We were in a great mood as we were anticipating sharing some well-deserved one on one time together eating, chatting, and just enjoying life that had been suggested by many well-meaning folks.
I pulled off 95 northbound onto the shoulder, in Christiana to make a phone call that lasted exactly two minutes. My daughter and I decided to reschedule the appointment we were already going to be twenty minutes late to in order to grab a bite to eat instead of waiting for two more hours.
As I was preparing to pull back into traffic, which was eerily light for the area and the time of day, our car was shot at twice in the back window.
Stunned, we ducked down in the front seat, I called 911 and my daughter noted the make, model and color of a vehicle that had slowed to a stop right in front of us before it sped off down the road.
And because she’s a teenager, she decided to take pictures of the window immediately. It’s second nature for teenagers to document everything about their lives, and I was more than a bit grateful for her obsession.
For one and a half hours, we sat there hunkered down in the car waiting for an officer to come to our aid. The window pieces kept blowing inward at us as every vehicle that flew by shook it bit by bit.
Finally at the request of a very good friend, we drove to a safer place away from danger. He had been telling me to move the car for over an hour, but the only thing I was certain I could do at that time was hurl. Driving wasn’t an option. It took all that I had in me to pull the car onto the roadway and drive to the nearby store to meet with the officer.
After I parked the car in a relatively safe place, I go out of it as fast as I could. My knees buckled and I dropped to the asphalt to put my head between them to keep from passing out. I didn’t have the luxury to totally losing my composure because I was the only parent available to comfort my child.
Three hours and forty minutes after the shooting, an officer finally arrived. By then I had recovered a portion of my sense of humor because my same friend who told me to leave 95 drove over an hour to us to make sure we were okay. He said no one should be alone after experiencing such a traumatic event. For the first time in my life, I agreed.
A year ago I know I would not have been able to handle the shooting as well as I did. It was because of the series of abysmal tribulations that led up to the shooting that made me able to withstand it. Sure, I was sick all day long the following the incident; the doctor said most likely post-traumatic stress. But two days later I was back in the saddle again, off for more of life’s little errands.

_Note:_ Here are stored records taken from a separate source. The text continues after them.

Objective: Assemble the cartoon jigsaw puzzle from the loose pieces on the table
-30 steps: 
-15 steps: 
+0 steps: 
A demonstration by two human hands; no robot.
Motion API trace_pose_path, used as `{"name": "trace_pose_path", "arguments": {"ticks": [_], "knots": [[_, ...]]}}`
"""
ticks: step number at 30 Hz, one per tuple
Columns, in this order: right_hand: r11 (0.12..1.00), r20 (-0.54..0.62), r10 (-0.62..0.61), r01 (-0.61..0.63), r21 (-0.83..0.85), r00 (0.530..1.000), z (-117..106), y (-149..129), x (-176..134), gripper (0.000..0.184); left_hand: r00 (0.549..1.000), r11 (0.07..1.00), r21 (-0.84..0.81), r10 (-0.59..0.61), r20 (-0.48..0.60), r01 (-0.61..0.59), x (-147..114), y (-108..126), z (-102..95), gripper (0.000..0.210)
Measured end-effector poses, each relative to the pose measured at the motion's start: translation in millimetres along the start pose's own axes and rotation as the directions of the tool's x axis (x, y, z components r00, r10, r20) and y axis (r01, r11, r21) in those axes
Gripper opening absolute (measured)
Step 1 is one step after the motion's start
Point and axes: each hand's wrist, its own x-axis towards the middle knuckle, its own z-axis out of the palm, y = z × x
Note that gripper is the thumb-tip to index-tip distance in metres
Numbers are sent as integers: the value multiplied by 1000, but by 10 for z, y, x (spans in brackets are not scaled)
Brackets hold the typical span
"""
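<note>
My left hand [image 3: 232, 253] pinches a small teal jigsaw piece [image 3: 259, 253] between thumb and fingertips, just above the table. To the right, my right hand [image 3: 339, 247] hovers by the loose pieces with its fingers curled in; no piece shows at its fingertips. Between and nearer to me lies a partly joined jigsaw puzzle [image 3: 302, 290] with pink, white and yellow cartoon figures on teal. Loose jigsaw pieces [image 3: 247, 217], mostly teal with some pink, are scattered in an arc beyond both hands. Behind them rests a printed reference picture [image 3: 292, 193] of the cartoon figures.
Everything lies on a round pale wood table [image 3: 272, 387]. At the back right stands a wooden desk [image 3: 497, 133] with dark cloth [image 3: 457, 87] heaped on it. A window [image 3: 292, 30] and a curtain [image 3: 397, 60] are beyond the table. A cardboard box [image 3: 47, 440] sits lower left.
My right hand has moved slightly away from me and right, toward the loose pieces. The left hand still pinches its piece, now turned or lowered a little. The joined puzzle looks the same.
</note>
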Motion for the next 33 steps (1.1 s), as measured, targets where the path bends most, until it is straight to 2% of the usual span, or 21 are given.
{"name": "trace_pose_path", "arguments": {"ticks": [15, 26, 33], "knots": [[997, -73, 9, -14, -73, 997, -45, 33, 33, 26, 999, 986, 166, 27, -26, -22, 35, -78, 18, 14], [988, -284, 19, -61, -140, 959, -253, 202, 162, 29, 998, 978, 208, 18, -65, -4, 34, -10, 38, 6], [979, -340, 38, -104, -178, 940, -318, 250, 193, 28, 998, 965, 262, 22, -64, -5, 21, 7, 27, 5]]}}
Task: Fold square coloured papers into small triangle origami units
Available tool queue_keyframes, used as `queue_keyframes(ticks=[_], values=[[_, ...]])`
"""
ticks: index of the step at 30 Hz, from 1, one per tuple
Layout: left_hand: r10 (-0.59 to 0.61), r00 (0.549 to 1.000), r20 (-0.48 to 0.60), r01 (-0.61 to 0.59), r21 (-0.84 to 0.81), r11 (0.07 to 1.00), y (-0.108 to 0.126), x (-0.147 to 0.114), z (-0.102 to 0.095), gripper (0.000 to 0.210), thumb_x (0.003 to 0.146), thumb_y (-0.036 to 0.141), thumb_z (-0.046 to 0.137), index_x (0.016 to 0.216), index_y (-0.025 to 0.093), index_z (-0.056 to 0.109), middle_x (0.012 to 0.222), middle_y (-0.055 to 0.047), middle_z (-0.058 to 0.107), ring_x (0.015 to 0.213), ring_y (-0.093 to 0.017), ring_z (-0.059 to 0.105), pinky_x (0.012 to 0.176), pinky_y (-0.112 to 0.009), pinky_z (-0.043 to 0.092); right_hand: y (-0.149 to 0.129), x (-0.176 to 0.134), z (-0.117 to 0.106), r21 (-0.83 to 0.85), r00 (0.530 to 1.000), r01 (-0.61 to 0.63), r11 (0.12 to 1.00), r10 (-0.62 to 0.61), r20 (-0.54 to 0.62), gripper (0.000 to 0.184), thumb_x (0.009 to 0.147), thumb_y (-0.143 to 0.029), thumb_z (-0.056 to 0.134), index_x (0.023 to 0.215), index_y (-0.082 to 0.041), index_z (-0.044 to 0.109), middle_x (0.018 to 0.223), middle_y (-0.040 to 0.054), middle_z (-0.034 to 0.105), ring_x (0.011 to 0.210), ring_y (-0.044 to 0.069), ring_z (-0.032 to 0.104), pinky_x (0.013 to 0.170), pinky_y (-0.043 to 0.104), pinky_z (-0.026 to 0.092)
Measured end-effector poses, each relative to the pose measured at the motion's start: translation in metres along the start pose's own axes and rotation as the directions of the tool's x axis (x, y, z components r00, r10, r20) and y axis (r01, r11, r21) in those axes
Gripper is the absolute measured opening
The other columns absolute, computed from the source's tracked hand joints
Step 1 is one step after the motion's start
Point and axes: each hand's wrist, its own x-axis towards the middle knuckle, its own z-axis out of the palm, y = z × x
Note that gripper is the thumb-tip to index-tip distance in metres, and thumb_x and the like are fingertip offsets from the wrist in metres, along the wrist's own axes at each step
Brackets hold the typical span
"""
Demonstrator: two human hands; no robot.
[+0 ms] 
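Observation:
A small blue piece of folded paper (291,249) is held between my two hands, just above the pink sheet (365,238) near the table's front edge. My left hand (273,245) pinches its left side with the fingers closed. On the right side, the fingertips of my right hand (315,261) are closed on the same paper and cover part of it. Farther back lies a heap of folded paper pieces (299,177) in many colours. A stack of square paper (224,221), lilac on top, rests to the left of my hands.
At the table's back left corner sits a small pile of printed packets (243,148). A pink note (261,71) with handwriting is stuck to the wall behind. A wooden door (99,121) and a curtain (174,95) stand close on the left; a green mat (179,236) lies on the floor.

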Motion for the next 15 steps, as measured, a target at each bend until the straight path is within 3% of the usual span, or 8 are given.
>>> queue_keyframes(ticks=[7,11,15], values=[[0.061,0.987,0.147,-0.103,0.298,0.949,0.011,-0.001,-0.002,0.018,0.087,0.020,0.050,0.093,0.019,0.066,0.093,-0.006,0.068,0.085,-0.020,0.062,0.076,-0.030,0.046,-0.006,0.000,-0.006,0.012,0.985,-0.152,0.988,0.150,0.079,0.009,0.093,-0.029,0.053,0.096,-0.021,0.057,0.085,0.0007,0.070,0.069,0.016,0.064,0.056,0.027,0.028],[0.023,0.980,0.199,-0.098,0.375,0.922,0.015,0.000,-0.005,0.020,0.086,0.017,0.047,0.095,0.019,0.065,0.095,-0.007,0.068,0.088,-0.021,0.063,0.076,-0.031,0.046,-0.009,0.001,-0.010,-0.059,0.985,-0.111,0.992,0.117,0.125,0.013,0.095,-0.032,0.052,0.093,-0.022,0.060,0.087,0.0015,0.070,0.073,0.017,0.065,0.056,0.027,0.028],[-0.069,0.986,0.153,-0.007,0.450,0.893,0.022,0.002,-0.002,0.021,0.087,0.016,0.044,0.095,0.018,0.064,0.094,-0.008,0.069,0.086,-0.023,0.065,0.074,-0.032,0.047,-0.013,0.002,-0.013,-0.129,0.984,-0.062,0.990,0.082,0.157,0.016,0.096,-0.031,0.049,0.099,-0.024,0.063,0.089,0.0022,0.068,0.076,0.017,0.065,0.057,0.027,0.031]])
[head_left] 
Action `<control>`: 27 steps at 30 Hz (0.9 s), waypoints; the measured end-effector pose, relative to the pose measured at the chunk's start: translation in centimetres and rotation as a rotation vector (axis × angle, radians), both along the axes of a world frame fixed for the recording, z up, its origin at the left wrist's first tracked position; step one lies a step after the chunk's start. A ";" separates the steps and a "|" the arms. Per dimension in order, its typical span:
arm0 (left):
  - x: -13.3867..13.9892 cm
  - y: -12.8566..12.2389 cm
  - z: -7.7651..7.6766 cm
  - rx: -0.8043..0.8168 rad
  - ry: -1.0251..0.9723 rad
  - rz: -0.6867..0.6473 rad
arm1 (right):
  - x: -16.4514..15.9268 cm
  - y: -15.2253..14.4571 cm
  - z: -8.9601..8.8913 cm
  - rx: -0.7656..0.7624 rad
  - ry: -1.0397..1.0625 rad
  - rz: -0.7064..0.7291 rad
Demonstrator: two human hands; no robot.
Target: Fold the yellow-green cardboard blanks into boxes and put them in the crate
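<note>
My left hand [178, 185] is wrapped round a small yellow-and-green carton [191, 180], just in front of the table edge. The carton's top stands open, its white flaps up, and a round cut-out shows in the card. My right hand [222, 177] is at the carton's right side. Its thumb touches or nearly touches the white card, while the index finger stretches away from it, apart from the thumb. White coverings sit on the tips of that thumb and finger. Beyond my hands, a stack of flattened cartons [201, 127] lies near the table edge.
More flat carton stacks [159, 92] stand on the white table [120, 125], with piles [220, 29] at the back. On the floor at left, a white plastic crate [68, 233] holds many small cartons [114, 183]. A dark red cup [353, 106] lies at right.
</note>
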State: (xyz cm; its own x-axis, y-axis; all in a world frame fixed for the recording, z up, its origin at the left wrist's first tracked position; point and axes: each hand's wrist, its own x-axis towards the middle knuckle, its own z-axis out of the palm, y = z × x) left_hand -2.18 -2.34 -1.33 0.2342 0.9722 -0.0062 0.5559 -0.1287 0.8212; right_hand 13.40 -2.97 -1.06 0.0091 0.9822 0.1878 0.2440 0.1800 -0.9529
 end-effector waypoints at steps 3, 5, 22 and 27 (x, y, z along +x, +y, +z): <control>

I don’t sanction the anguish that my children and I have been made to endure over the past year, but I wouldn’t trade the providential awakening that has occurred for anything in the world.
Not only have I closed the book after finishing the last chapter, I put it back on the shelf, turned off the lights, shut the door and walked away from the sordid library never to return.
My life is now my own again, to live it how I chose.